==== Given data

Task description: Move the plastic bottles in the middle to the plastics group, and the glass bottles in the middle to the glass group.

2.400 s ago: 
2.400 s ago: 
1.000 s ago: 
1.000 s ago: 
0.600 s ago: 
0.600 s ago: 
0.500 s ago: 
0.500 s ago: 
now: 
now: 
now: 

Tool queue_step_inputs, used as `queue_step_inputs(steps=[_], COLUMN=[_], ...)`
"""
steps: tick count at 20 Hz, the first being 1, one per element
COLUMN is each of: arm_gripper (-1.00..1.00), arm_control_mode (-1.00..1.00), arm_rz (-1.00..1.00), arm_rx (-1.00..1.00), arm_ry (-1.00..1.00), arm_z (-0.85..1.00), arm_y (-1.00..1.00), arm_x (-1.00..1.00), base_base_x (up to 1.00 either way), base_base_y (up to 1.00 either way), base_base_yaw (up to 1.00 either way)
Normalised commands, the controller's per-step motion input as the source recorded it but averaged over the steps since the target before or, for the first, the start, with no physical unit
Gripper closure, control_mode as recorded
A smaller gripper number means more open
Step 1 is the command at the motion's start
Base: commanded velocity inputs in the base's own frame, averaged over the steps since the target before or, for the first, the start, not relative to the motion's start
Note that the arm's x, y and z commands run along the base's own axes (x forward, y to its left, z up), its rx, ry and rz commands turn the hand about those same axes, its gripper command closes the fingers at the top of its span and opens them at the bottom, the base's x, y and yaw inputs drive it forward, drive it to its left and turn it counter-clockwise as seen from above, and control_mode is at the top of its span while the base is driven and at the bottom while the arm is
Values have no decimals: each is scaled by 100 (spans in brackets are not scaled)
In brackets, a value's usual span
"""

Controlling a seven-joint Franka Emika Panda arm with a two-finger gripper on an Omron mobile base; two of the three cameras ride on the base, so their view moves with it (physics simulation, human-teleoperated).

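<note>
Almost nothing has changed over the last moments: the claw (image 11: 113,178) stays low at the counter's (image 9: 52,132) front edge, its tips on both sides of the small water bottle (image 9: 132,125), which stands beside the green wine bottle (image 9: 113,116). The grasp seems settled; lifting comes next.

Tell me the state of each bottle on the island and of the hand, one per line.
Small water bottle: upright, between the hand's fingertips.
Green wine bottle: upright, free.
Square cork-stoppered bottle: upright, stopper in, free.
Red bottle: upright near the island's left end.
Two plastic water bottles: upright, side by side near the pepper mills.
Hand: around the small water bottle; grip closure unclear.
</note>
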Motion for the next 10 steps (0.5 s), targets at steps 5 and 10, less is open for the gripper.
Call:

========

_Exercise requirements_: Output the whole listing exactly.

_Written solution_:
Task description: Move the plastic bottles in the middle to the plastics group, and the glass bottles in the middle to the glass group.

2.400 s ago: 
2.400 s ago: 
1.000 s ago: 
1.000 s ago: 
0.600 s ago: 
0.600 s ago: 
0.500 s ago: 
0.500 s ago: 
now: 
now: 
now: 

Tool queue_step_inputs, used as `queue_step_inputs(steps=[_], COLUMN=[_], ...)`
"""
steps: tick count at 20 Hz, the first being 1, one per element
COLUMN is each of: arm_gripper (-1.00..1.00), arm_control_mode (-1.00..1.00), arm_rz (-1.00..1.00), arm_rx (-1.00..1.00), arm_ry (-1.00..1.00), arm_z (-0.85..1.00), arm_y (-1.00..1.00), arm_x (-1.00..1.00), base_base_x (up to 1.00 either way), base_base_y (up to 1.00 either way), base_base_yaw (up to 1.00 either way)
Normalised commands, the controller's per-step motion input as the source recorded it but averaged over the steps since the target before or, for the first, the start, with no physical unit
Gripper closure, control_mode as recorded
A smaller gripper number means more open
Step 1 is the command at the motion's start
Base: commanded velocity inputs in the base's own frame, averaged over the steps since the target before or, for the first, the start, not relative to the motion's start
Note that the arm's x, y and z commands run along the base's own axes (x forward, y to its left, z up), its rx, ry and rz commands turn the hand about those same axes, its gripper command closes the fingers at the top of its span and opens them at the bottom, the base's x, y and yaw inputs drive it forward, drive it to its left and turn it counter-clockwise as seen from above, and control_mode is at the top of its span while the base is driven and at the bottom while the arm is
Values have no decimals: each is scaled by 100 (spans in brackets are not scaled)
In brackets, a value's usual span
"""

Controlling a seven-joint Franka Emika Panda arm with a two-finger gripper on an Omron mobile base; two of the three cameras ride on the base, so their view moves with it (physics simulation, human-teleoperated).

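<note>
Almost nothing has changed over the last moments: the claw (image 11: 113,178) stays low at the counter's (image 9: 52,132) front edge, its tips on both sides of the small water bottle (image 9: 132,125), which stands beside the green wine bottle (image 9: 113,116). The grasp seems settled; lifting comes next.

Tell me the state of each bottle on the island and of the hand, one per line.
Small water bottle: upright, between the hand's fingertips.
Green wine bottle: upright, free.
Square cork-stoppered bottle: upright, stopper in, free.
Red bottle: upright near the island's left end.
Two plastic water bottles: upright, side by side near the pepper mills.
Hand: around the small water bottle; grip closure unclear.
</note>
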Motion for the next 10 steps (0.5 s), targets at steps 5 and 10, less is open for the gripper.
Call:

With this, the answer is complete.